Task to carry out: Every line below containing the word "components" should be found and copied.

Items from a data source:
::::::::::

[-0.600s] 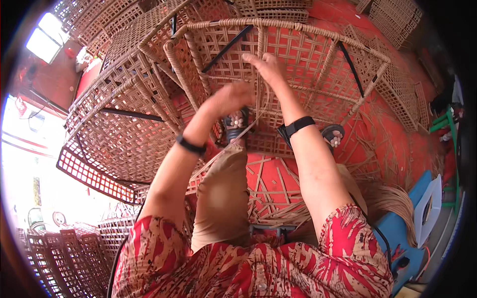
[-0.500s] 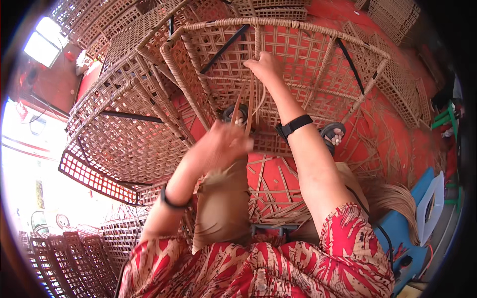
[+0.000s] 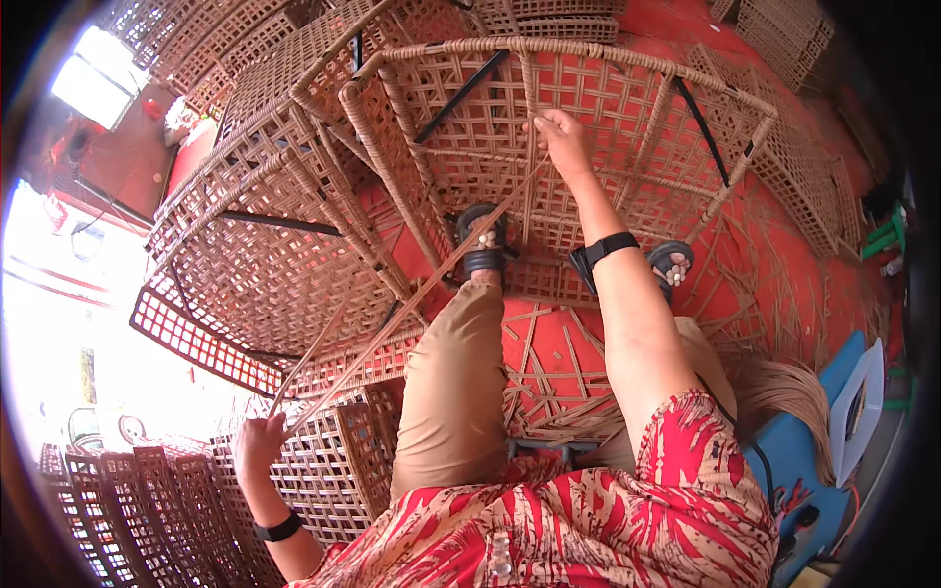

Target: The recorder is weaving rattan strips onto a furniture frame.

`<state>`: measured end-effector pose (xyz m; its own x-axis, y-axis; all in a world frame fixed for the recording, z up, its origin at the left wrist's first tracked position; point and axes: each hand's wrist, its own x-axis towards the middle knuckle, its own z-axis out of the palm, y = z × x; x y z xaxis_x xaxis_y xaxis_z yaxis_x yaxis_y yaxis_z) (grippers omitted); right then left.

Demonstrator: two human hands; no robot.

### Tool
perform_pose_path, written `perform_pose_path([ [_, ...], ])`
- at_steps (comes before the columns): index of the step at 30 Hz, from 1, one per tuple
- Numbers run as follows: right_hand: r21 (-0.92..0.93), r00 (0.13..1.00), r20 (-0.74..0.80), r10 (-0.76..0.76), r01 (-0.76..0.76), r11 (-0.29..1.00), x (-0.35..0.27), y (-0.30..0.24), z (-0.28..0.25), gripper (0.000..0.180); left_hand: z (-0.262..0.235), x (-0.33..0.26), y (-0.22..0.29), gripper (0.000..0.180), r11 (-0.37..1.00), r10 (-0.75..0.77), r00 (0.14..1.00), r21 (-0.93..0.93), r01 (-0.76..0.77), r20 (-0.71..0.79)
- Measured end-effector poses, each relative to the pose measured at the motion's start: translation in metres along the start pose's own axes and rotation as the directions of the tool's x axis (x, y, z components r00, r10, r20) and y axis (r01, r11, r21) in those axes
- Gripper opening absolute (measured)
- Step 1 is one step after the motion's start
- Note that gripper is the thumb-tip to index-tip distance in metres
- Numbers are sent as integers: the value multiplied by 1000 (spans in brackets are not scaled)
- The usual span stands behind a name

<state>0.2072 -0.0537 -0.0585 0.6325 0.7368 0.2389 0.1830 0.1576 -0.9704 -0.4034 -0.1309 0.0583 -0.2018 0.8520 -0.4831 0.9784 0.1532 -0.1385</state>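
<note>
Strip (image 3: pixel 443 271) of tan weaving material slants across my feed from the left hand (image 3: pixel 260 451) at 8 o'clock up toward the right hand (image 3: pixel 567 142) at 1 o'clock. I see the left fingers closed around its lower end, and a 2nd strand (image 3: pixel 312 355) leaves the same hand toward 1 o'clock. The right fingers are curled in, their tips on the wrapped upright (image 3: pixel 529 90) of a woven frame (image 3: pixel 608 51); whether they pinch the strip as well, I cannot tell from here. That frame spreads from 12 to 2 o'clock, with black bars (image 3: pixel 701 132) slanting inside its rim.

At 10 o'clock I have another woven piece (image 3: pixel 265 186) just beside the frame, and at 7 o'clock a boxy basket (image 3: pixel 333 470) near the left hand. The strip crosses in front of the left sandal (image 3: pixel 482 261), close to centre; the right sandal (image 3: pixel 659 257) is at 3 o'clock. Cut scraps (image 3: pixel 559 382) litter the red floor (image 3: pixel 676 39) at 5 o'clock. Farther out at 4 o'clock, a bundle of long fibres (image 3: pixel 784 392) lies beside something blue (image 3: pixel 828 510).
</note>
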Motion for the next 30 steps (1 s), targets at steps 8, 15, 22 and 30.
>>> perform_pose_path([
  [8,351,951,38,308,-301,887,7,15,3,19,8,41,190,23,449,741,452,-134,-883,-498],
  [15,377,831,135,540,-547,748,18,17,3,17,-25,99,458,39,-104,795,258,-542,-834,-549],
  [22,211,795,178,579,-606,767,28,15,3,25,-35,109,533,42,49,811,117,-133,-990,-573],
  [30,-558,990,-19,141,-127,820,16,-26,17,39,-47,63,441,21,-238,801,-455,490,-839,-390],
])
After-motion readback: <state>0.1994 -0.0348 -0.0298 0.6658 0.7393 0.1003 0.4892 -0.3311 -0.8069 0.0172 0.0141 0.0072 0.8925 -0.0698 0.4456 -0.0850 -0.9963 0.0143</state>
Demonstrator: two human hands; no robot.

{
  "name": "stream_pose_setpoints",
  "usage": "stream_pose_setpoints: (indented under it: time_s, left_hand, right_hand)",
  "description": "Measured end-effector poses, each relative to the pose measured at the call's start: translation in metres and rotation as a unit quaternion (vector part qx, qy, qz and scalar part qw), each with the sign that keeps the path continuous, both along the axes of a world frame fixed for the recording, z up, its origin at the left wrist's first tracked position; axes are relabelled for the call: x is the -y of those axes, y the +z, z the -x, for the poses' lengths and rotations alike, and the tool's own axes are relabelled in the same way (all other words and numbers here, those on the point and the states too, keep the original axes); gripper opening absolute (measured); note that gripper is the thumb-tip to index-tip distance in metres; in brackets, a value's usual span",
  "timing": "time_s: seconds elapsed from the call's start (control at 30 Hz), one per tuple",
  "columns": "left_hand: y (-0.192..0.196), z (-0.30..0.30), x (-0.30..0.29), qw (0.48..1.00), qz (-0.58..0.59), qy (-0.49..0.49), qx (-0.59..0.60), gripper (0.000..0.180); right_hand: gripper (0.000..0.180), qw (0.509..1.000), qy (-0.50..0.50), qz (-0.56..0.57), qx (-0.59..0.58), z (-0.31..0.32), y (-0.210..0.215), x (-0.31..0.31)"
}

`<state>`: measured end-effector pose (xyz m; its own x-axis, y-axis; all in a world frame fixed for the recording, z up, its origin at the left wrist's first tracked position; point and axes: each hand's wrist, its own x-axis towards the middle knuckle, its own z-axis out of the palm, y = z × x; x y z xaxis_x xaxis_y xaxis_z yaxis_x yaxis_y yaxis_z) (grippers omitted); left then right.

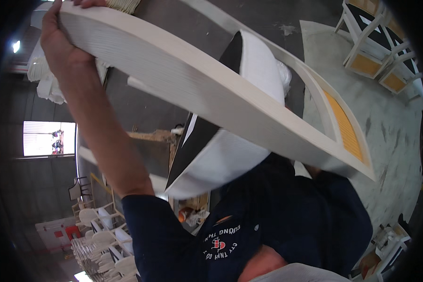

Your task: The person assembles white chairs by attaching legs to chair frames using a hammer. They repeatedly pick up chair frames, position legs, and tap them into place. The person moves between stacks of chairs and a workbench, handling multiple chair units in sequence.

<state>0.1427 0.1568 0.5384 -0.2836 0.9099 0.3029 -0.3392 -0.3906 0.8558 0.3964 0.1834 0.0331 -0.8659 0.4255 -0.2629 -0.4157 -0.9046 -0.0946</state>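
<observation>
A chair with a pale, whitewashed wooden frame (211, 89) is held up tilted in front of my chest. Its long curved side piece runs from the upper left to the lower right. Behind that piece sits the white padded seat (221, 162), its black underside (188, 141) partly showing. A yellow woven panel (345, 124) fills part of the frame at the right. My left hand (66, 49) is closed around the upper left end of the side piece, fingers over the edge. The frame hides my right hand; just a bit of that arm shows beside my dark sleeve.
More pale chairs with yellow panels (364, 66) stand at the upper right on a light floor sheet (324, 47). Chairs and stacked pale parts (98, 235) crowd the lower left. A wooden-edged structure (150, 136) is behind the seat. White wrapped items (49, 82) lie near my left forearm.
</observation>
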Motion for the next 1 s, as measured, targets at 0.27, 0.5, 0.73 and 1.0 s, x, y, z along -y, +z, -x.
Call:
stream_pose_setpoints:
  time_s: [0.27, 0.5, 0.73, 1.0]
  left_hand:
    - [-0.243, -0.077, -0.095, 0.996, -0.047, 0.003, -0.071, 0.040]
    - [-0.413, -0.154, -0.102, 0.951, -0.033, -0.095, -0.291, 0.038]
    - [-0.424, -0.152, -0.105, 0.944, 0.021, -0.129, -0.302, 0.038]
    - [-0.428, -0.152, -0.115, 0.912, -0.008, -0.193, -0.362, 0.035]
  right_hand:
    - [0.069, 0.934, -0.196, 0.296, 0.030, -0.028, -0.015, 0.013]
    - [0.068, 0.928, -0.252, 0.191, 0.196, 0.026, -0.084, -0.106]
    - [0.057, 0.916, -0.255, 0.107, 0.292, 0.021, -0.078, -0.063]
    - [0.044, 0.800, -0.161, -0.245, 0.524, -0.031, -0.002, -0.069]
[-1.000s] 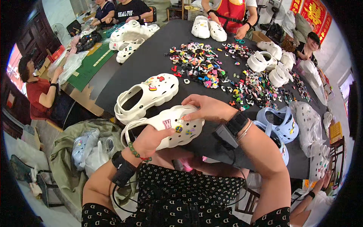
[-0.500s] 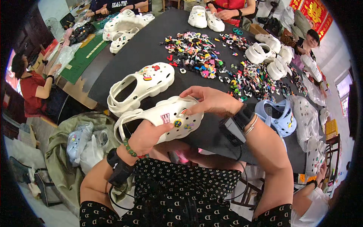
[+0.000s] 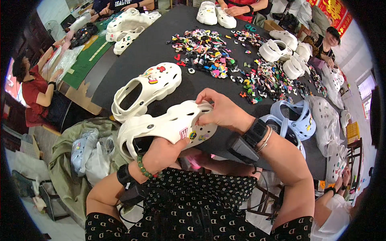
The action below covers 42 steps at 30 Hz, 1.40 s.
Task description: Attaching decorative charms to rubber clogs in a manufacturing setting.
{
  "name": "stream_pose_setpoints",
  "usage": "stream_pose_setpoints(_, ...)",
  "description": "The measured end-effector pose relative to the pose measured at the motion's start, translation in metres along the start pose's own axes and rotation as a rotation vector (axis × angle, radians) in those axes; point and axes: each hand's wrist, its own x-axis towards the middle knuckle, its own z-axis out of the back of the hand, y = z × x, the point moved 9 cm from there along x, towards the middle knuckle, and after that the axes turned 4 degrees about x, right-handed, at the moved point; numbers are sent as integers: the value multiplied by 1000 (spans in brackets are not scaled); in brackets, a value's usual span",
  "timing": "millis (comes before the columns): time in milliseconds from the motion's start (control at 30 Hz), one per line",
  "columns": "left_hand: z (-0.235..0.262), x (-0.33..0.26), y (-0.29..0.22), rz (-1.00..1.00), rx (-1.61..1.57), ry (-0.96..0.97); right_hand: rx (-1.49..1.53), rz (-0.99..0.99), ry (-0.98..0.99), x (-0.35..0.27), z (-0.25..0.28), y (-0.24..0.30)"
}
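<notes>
A white perforated clog with a few small charms near its toe is held over the near edge of the black table. My left hand grips it from underneath at the heel side. My right hand pinches the top of its toe, fingertips pressed on the holes. A second white clog with coloured charms lies on the table just behind it. A wide spread of small colourful charms covers the table's middle.
Light blue clogs lie to my right at the table edge. More white clogs sit at the far right and far left. Other people sit around the table. Plastic bags lie on a green cloth at my left.
The clog and both hands have stayed together in my lap area. My right hand's fingers have shifted slightly on the toe. The view has tilted a little.
</notes>
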Motion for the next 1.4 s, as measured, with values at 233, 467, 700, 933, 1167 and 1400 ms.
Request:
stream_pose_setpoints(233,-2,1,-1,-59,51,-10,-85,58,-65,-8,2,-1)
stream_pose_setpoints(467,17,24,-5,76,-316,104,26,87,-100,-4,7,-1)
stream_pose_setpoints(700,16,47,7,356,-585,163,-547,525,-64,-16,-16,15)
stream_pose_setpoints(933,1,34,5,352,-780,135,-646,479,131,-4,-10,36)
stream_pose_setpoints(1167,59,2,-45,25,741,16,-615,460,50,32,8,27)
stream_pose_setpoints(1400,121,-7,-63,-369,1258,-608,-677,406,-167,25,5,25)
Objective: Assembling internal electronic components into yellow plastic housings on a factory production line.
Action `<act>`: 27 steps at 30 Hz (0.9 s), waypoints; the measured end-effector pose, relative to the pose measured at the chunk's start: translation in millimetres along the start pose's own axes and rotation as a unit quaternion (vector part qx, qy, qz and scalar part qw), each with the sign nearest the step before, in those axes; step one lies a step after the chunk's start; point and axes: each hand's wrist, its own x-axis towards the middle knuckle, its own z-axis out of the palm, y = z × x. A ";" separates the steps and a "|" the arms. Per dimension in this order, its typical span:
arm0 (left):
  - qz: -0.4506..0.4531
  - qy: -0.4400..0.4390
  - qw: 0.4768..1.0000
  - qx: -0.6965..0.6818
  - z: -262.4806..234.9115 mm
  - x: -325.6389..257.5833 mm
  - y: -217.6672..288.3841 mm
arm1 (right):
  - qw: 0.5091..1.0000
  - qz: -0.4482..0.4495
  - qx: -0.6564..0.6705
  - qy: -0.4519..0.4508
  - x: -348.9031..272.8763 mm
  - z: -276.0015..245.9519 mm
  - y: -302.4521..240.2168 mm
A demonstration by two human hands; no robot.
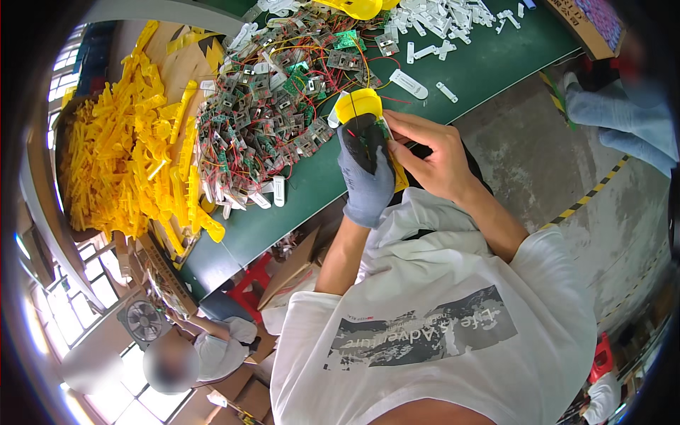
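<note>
My left hand [370, 185], in a grey glove with dark fingers, is wrapped round a yellow plastic housing [359, 104]. One rounded end of the housing shows beyond the glove, and a strip of yellow shows on the other side. My bare right hand [433, 157] is closed in a pinch at the housing's right edge, where a bit of green and white shows. What its fingertips hold is too small to make out. A thin wire crosses the housing's rounded end. Just left of my hands lies a heap of wired circuit boards [265, 120].
Long yellow plastic parts [134, 149] are piled at the left. Small white plastic pieces [439, 25] lie scattered across the far green table [489, 60], with a white oblong cover [409, 83] nearer. A cardboard box [584, 25] stands at the far right. Other people are nearby.
</note>
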 end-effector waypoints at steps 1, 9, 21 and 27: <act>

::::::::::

Written answer:
- Measured end-effector poses, each relative to the pose measured at the motion's start: translation in metres along the start pose's own axes and rotation as the directions of the tool's x axis (x, y, z components r00, r10, r20) and y axis (r01, r11, r21) in those axes
Objective: Assembling internal electronic components into yellow plastic housings on a factory production line.

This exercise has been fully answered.